“Tout récit de réfugié est pénible. Celui des Tchétchènes en Belgique n’est pas une exception…”

Murat Daoudov est d’origine tchétchène. Il est passé par les instances d’asile belges avant d’obtenir le statut de réfugié et, plus tard, la nationalité belge. Son parcours éclaire la façon dont la Belgique prend en compte le besoin de protection des Tchétchènes.

 Quand on regarde l’histoire des réfugiés tchétchènes en Belgique, on constate que toute une série de problèmes se sont posés pour les instances d’asile… 

Les Tchétchènes sont essentiellement arrivés en Belgique après le début de la guerre en 1999, la guerre dont on ne cesse depuis de décréter officiellement la fin… Dans un premier temps, il est vite apparu que les instances d’asile manquaient d’information sur la Tchétchénie et d’outils de « reconnaissance » des Tchétchènes. Le besoin d’information et d’outils de vérification, notamment d’interprètes en langue tchétchène, était criant. Les personnes maîtrisant la langue et appelées à traduire les récits des réfugiés étant rares à l’époque, cette situation n’a pas manqué de créer une sorte de « monopole » de certains, propice aussi à toutes sortes de manipulations. 
 
On peut parler de deux phases dans le traitement des instances d’asile : celle de la découverte de ce conflit et celle de la reconnaissance de la « sale guerre » qui sévissait en Tchétchénie…
 
Il est clair qu’au début, l’examen des dossiers a été marqué par la réticence et la lenteur des autorités belges à reconnaître le droit des Tchétchènes à l’asile malgré une guerre d’une rare violence.
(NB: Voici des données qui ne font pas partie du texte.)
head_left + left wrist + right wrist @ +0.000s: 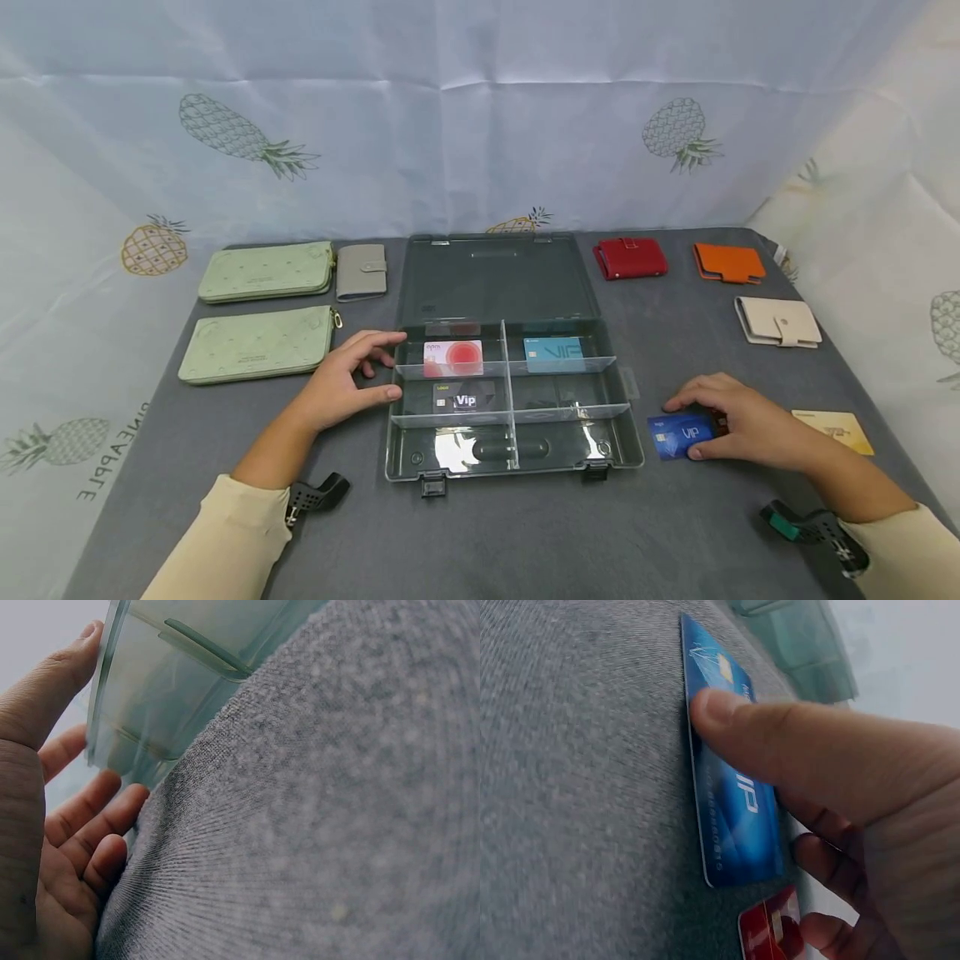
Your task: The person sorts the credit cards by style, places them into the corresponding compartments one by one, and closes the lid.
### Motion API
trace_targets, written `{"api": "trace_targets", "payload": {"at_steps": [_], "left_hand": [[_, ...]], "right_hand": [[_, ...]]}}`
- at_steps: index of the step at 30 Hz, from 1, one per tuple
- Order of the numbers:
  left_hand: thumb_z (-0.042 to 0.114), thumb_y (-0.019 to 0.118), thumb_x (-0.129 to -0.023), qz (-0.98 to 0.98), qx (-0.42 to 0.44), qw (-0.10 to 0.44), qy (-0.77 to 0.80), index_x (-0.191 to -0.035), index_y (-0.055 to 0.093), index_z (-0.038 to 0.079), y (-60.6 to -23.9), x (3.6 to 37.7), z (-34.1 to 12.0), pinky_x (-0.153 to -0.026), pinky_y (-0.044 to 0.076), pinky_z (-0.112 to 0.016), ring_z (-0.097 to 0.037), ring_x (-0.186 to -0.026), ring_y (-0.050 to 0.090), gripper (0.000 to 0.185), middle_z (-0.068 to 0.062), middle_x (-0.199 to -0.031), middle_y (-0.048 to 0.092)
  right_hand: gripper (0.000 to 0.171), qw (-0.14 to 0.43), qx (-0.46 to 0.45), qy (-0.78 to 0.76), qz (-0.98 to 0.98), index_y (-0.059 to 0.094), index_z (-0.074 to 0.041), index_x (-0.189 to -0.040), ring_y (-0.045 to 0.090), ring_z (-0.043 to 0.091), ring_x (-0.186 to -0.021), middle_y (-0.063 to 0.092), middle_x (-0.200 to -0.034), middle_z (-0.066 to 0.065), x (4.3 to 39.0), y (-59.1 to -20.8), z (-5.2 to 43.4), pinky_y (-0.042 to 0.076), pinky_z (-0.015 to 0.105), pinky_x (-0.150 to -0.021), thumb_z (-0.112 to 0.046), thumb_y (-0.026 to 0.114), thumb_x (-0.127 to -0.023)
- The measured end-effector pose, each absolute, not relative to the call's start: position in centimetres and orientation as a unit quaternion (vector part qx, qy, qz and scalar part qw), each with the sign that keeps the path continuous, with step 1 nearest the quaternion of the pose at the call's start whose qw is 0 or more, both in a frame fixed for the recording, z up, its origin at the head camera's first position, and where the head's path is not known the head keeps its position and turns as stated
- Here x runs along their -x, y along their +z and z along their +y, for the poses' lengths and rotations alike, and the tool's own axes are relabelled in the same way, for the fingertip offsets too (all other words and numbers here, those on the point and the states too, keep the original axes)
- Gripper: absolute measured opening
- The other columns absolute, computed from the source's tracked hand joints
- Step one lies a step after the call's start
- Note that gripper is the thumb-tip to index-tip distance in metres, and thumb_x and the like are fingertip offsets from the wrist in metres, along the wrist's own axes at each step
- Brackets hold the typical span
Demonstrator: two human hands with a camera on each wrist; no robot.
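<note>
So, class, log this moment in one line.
left hand: touching translucent grey plastic box | right hand: holding blue rectangular card | card: outside box

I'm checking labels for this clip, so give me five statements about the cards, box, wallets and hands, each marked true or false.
1. The right hand touches the blue card. True.
2. The pink card lies in the row of the box nearest the person. False: the pink card is in the farthest row, on the left.
3. The lid of the box is open. True.
4. The gold card lies inside the box. False: the gold card is outside it, on the table, by the right forearm.
5. The red wallet lies to the left of the box. False: the red wallet is to the right of the lid.
</note>
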State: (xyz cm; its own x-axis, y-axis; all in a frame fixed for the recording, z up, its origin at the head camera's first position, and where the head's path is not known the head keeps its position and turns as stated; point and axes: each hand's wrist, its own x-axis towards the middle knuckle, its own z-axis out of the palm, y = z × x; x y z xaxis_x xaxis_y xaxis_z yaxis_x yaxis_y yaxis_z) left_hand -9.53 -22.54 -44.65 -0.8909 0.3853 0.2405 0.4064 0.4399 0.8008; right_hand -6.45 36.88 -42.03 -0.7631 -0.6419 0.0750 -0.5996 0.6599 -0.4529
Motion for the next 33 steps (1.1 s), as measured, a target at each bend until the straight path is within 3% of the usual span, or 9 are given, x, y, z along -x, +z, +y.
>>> {"api": "trace_targets", "payload": {"at_steps": [9, 17, 24, 29, 33], "left_hand": [[0.014, 0.091, -0.084, -0.848, 0.234, 0.003, -0.476, -0.149, 0.063, 0.017, -44.5, 9.6, -22.4, -0.081, 0.046, -0.031, -0.021, -0.104, 0.065, 0.071, -0.006, -0.135, 0.063], [0.014, 0.091, -0.084, -0.847, 0.239, 0.004, -0.475, -0.149, 0.062, 0.015, -44.4, 9.6, -22.4, -0.082, 0.047, -0.031, -0.022, -0.104, 0.065, 0.071, -0.007, -0.136, 0.063], [0.014, 0.091, -0.084, -0.847, 0.239, 0.007, -0.475, -0.149, 0.062, 0.015, -44.6, 9.6, -22.6, -0.081, 0.047, -0.031, -0.022, -0.104, 0.065, 0.071, -0.007, -0.135, 0.063], [0.016, 0.090, -0.086, -0.849, 0.239, 0.010, -0.471, -0.149, 0.062, 0.016, -44.7, 9.6, -22.7, -0.082, 0.047, -0.030, -0.020, -0.104, 0.065, 0.070, -0.006, -0.134, 0.063], [0.016, 0.090, -0.086, -0.853, 0.234, 0.007, -0.466, -0.150, 0.062, 0.017, -44.8, 9.6, -22.7, -0.082, 0.047, -0.030, -0.019, -0.104, 0.065, 0.069, -0.004, -0.135, 0.063]], "right_hand": [[0.055, 0.054, 0.353, -0.230, 0.905, 0.069, -0.030, -0.110, 0.052, 0.004, -0.095, 0.065, -0.109, -0.018, 7.1, -41.5, 36.0, 0.045, 0.025, -0.078, -0.022, 0.103, -0.069], [0.030, 0.142, 0.346, -0.298, 0.878, 0.065, -0.023, -0.108, 0.056, 0.004, -0.078, 0.061, -0.095, -0.014, 7.8, -39.9, 35.9, 0.047, 0.024, -0.062, -0.003, 0.082, -0.093], [0.027, 0.212, 0.357, -0.324, 0.850, 0.068, -0.023, -0.111, 0.062, 0.011, -0.084, 0.068, -0.097, -0.008, 9.7, -37.0, 36.4, 0.051, 0.026, -0.069, 0.002, 0.068, -0.102], [0.025, 0.223, 0.349, -0.340, 0.844, 0.069, -0.021, -0.113, 0.062, 0.016, -0.084, 0.067, -0.094, -0.004, 11.4, -34.6, 35.3, 0.050, 0.030, -0.066, 0.002, 0.066, -0.104], [0.020, 0.217, 0.325, -0.347, 0.852, 0.070, -0.020, -0.111, 0.063, 0.019, -0.087, 0.069, -0.097, -0.002, 12.4, -33.1, 32.9, 0.053, 0.030, -0.072, -0.002, 0.068, -0.104]]}}
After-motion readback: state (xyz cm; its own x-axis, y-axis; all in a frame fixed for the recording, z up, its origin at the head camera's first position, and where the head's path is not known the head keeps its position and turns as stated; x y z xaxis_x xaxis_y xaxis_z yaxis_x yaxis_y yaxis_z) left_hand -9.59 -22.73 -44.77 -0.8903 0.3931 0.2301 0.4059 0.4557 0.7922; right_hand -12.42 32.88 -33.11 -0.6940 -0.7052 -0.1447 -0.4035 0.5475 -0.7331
La reconnaissance « massive » du statut des réfugiés est arrivée avec les premières condamnations de la Russie par la Cour européenne des droits de l’Homme en 2004. Cependant, une différence d’approche s’est fait sentir dans l’examen des dossiers à différents stades de la procédure, entre l’Office des étrangers, le CGRA et la Commission permanente des recours des réfugiés (CPRR) remplacée entre-temps par le Conseil du contentieux des étrangers (CCE).  
 
Quand on parle des Tchétchènes, il est difficile de ne pas évoquer le règlement de Dublin… 
 
Le parcours de réfugié n’est jamais un trajet linéaire entre un point A et un point B. Il s’apparente plutôt à un parcours d’obstacles. Beaucoup se sont heurtés au labyrinthe de la réglementation européenne, incompréhensible et souvent insensible à leurs douleurs. Dans le cadre du règlement de Dublin, de nombreux Tchétchènes ont été renvoyés vers les pays de l’Europe de l’Est dans lesquels leurs chances de se voir reconnaître réfugiés étaient nulles. 
 
Propos recueillis par François Corbiau
 
*Murat Daoudov est aujourd’hui Directeur des relations européennes et internationales à l’Union des municipalités de Marmara (Turquie). Il est également membre du Think-Tank du Conseil de l’Europe sur le dialogue nord-sud.